### TASK TO COMPLETE
Reproduce the data below verbatim from the line containing "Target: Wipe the" through its final line, and produce nothing more.

### SOURCE MATERIAL

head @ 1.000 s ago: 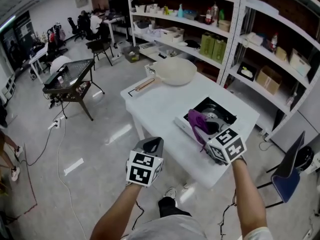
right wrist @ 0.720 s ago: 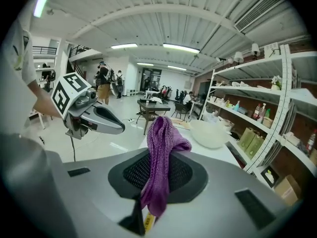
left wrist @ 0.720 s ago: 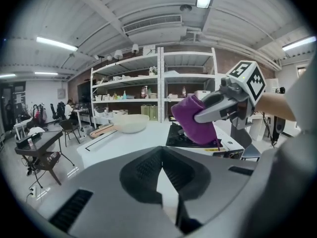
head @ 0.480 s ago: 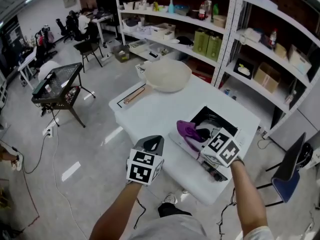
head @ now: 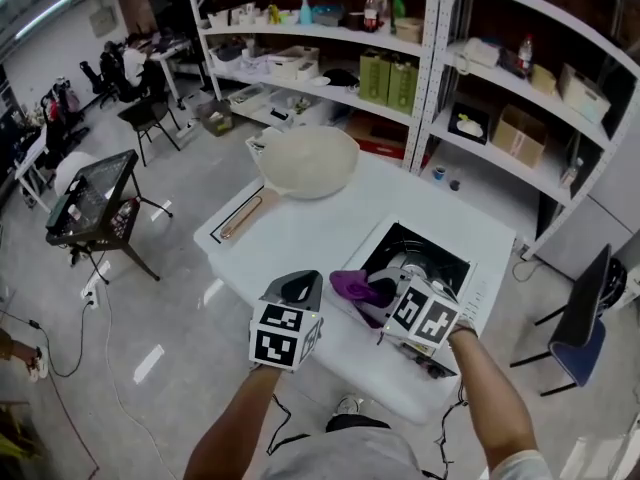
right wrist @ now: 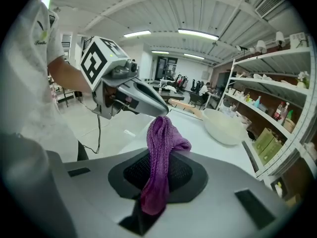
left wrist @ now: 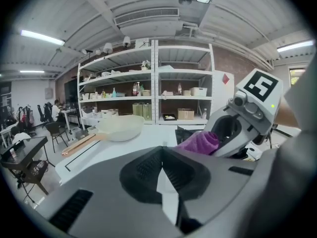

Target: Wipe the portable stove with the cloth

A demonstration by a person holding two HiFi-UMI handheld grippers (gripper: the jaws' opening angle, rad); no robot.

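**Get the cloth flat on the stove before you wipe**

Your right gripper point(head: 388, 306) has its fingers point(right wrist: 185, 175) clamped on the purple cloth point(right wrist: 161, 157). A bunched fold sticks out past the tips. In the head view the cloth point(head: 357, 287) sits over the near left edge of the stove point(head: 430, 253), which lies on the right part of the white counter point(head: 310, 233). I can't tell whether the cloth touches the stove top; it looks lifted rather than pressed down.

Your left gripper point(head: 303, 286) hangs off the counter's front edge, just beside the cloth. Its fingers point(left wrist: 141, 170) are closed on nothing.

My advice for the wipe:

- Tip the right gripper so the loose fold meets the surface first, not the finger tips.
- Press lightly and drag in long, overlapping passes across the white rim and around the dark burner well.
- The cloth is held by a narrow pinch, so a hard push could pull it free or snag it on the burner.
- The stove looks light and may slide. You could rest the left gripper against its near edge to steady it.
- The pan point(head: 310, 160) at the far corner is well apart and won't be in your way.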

### EXERCISE RESPONSE
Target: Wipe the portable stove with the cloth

A demonstration by a person holding two HiFi-UMI handheld grippers (gripper: the jaws' opening angle, rad); no robot.

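**Get the cloth flat on the stove before you wipe**

Your right gripper point(head: 388, 306) has its fingers point(right wrist: 185, 175) clamped on the purple cloth point(right wrist: 161, 157). A bunched fold sticks out past the tips. In the head view the cloth point(head: 357, 287) sits over the near left edge of the stove point(head: 430, 253), which lies on the right part of the white counter point(head: 310, 233). I can't tell whether the cloth touches the stove top; it looks lifted rather than pressed down.

Your left gripper point(head: 303, 286) hangs off the counter's front edge, just beside the cloth. Its fingers point(left wrist: 141, 170) are closed on nothing.

My advice for the wipe:

- Tip the right gripper so the loose fold meets the surface first, not the finger tips.
- Press lightly and drag in long, overlapping passes across the white rim and around the dark burner well.
- The cloth is held by a narrow pinch, so a hard push could pull it free or snag it on the burner.
- The stove looks light and may slide. You could rest the left gripper against its near edge to steady it.
- The pan point(head: 310, 160) at the far corner is well apart and won't be in your way.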

That completes the answer to the exercise.